Certe mattine si sveglia e pensa questo: è capitato tutto mentre battevo a macchina. La vita, insomma. C’era la guerra, c’era da stare all’erta, alla prima piccola pausa gli altri giocavano a carte, io battevo a macchina. Jerry, mi sentivo chiamare, piantala di scrivere una buona volta. E tutto il resto: i matrimoni, i figli che nascevano. Nascevano mentre stavo battendo a macchina. Papà deve lavorare, mi trovavo a dire – ed erano già grandi, davo un altro pugno sul tavolo ed erano già andati via. La casa somigliava a un acquario asciutto. Poteva capitare di sentirsi violentati dalle lunghissime ore che precedono il mezzogiorno come da uno strumento di tortura –
una cremagliera che avrebbe potuto tendere il corpo fino a smembrarlo.

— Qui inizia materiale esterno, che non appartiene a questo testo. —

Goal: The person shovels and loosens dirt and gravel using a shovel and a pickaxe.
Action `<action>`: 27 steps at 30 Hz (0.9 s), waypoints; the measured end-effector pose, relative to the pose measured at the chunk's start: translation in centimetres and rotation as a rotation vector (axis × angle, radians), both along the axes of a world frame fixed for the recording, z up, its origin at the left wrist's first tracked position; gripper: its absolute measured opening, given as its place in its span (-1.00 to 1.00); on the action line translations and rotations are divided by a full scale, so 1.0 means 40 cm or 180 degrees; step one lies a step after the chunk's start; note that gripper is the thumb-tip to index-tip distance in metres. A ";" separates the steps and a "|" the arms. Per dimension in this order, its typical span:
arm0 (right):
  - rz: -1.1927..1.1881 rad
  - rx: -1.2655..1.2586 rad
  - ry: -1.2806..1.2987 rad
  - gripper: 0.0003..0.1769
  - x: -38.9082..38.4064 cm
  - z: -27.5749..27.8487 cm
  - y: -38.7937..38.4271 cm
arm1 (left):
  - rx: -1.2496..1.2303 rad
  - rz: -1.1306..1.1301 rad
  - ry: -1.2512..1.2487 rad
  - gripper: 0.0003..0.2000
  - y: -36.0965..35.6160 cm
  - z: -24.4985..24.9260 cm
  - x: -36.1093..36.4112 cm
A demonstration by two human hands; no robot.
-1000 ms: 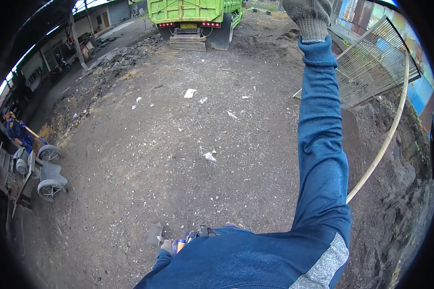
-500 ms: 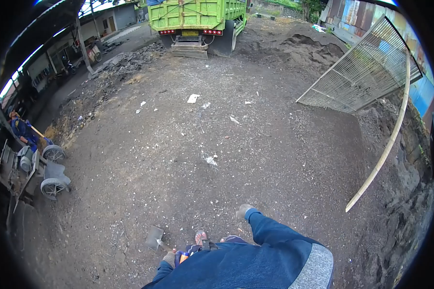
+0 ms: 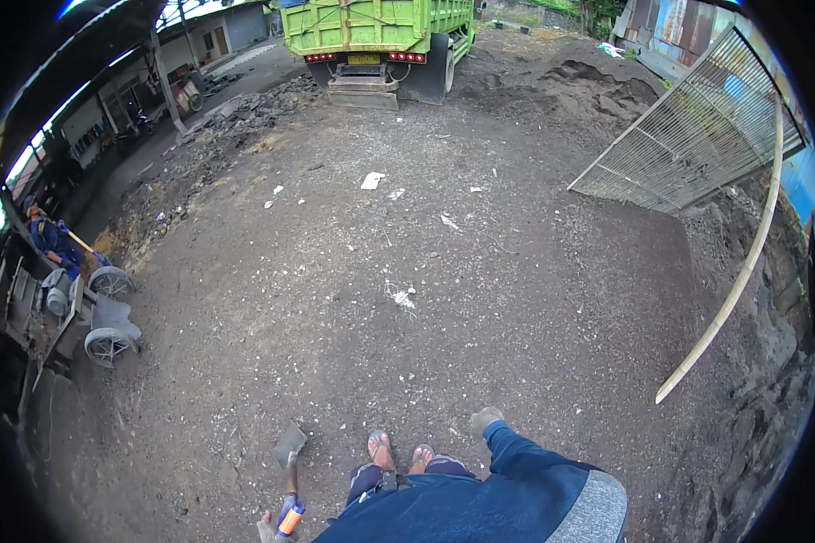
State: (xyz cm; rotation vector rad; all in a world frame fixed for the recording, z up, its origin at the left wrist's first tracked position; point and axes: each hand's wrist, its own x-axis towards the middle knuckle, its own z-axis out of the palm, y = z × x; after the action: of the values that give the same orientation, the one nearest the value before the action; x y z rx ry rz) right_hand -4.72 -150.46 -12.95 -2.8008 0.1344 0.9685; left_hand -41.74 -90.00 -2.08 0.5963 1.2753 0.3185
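At the lower edge, my left hand (image 3: 269, 530) is closed at the purple-and-orange handle end of a short shovel (image 3: 290, 445). The shovel's flat grey blade points forward, close over the dark gravel. Out to the right of my body, my right hand (image 3: 486, 419) shows as a rounded grey shape past a blue sleeve, with its fingers hidden from this view. Below me, my sandalled feet (image 3: 381, 449) stand on the ground between the two hands.
A green dump truck (image 3: 358, 27) stands ahead. A large slatted metal screen (image 3: 688, 127) leans at right, with a long curved pole (image 3: 724, 308) beside it. At left, a person (image 3: 50, 240) with a yellow-handled tool is by a wheeled machine (image 3: 109, 317). Scraps of litter (image 3: 400, 297) lie on the gravel.
My left hand has moved left and down, away from my body, and the shovel's handle has swung with it. My right hand has shifted slightly right and lower.
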 end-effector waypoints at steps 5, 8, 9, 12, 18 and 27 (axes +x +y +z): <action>-0.0278 0.0082 -0.0022 -0.48 0.046 0.123 0.062 | 0.0368 0.0191 -0.0229 -0.57 0.149 0.072 -0.059; -0.0060 0.0126 -0.0093 -0.46 0.043 0.172 0.131 | -0.0960 0.2274 -0.1241 -0.55 0.099 0.320 0.081; -0.0028 0.0170 -0.0040 -0.48 0.045 0.161 0.142 | -0.0361 0.2341 -0.1163 -0.52 0.124 0.292 0.085; 0.0208 0.0248 0.0008 -0.51 0.070 0.095 0.177 | -0.0083 0.2190 -0.0985 -0.55 0.173 0.301 0.125; -0.0027 0.0153 -0.0109 -0.50 0.109 0.244 0.200 | 0.0418 0.1751 -0.1068 -0.67 0.351 0.247 0.205; -0.0892 0.0033 0.0101 -0.50 0.025 0.209 0.313 | 0.0900 0.1674 -0.1159 -0.69 0.641 0.339 0.227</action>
State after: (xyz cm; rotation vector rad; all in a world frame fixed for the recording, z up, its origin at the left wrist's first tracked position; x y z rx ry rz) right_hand -3.71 -137.94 -4.60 -2.6615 0.5089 0.9409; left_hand -32.66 -64.37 11.49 0.4045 1.0215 1.0110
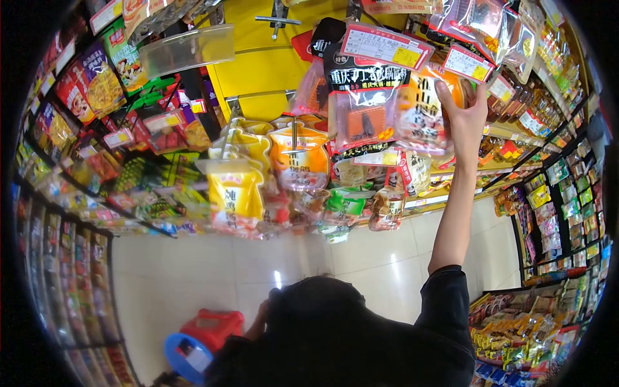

Quando accadeva questo, gli veniva voglia di uscire: scendere di corsa in strada, per riprecipitare nel movimento e nel rumore, e tornando a esserne parte sapere che niente aveva smesso di esistere, niente era nella realtà sparito, a differenza delle idee nella sua testa. Tutto era lì: più incredibilmente vivo di quanto non lo ricordasse fissando la parete ricoperta di foglietti come una teca di farfalle. Dannarsi a dare ordine, a tenere uno stupido filo tra cose, tra fatti, tra voci, quando avrebbe solo dovuto trascrivere, così come gli arrivavano all’orecchio, le parole di una vecchia sottile come un fuso, che si piega verso il pensionato grosso seduto sulla panchina: vegliate, ha detto il Signore, perché non sapete né il giorno e né l’ora. Il pensionato la osserva in silenzio, poi dice: la religione è la rovina del mondo. La vecchia sottile chiede perché, quasi in allarme. Il pensionato non le risponde, gira la testa dall’altra parte, guarda lontano. Poi bastava un passo e c’era il camion del pesce: avrebbe spinto l’immaginazione fin dove era possibile, fino al piatto con il merluzzo già cucinato dietro una qualunque di queste finestre, fino all’odore che si è sparso in cucina mentre comincia il notiziario della sera. E delle felpe ancora nel cellophane, le felpe a buon prezzo mescolate alla biancheria nelle gabbie di ferro del mercato, anche delle felpe si sarebbe domandato il destino, fino alla stanza di una ragazza che rabbrividisce e accosta il naso al tessuto scadente – il profumo di chi l’ha stretta un’ora fa non è ancora svanito.[…]

 

Devo ricordarmi di raccontarti un po’ di cose, quando ci vedremo. Dell’incendio del ’92 ti ho raccontato per bene? I manoscritti si sono salvati, i miei due levrieri no. Li ho chiamati nel bosco, ho fischiato per tutta la notte, ma niente. Speravo che fossero scappati in tempo. Ti risparmierò invece le grane che continuano a piovermi addosso dai soliti seccatori, biografi, giornalisti. Ho bloccato un libro su di me, ho detto all’autore che mi era difficile tollerare l’ennesima intrusione nella mia vita privata, che erano ormai talmente numerose da non poterle sopportare più. Non nell’arco di una vita, almeno. Mi sono trovato davanti a un giudice che mi chiedeva cose ridicole, tipo se avessi scritto ancora qualcosa negli ultimi vent’anni, cose che non fossero state pubblicate, gli ho risposto: naturalmente sì, e lui insisteva: può descrivermele? Sarebbe difficile, gli ho detto. Ma lui insisteva, domandava se fossero romanzi, racconti, o cosa, allora ho perso la pazienza e gli ho detto: senta, io comincio a scrivere e vedo quello che succede, tutto qui. L’unica descrizione che possa darle è questa: opere di narrativa. Pronte per la pubblicazione?, ha chiesto. Non ho risposto più, ne avevo abbastanza.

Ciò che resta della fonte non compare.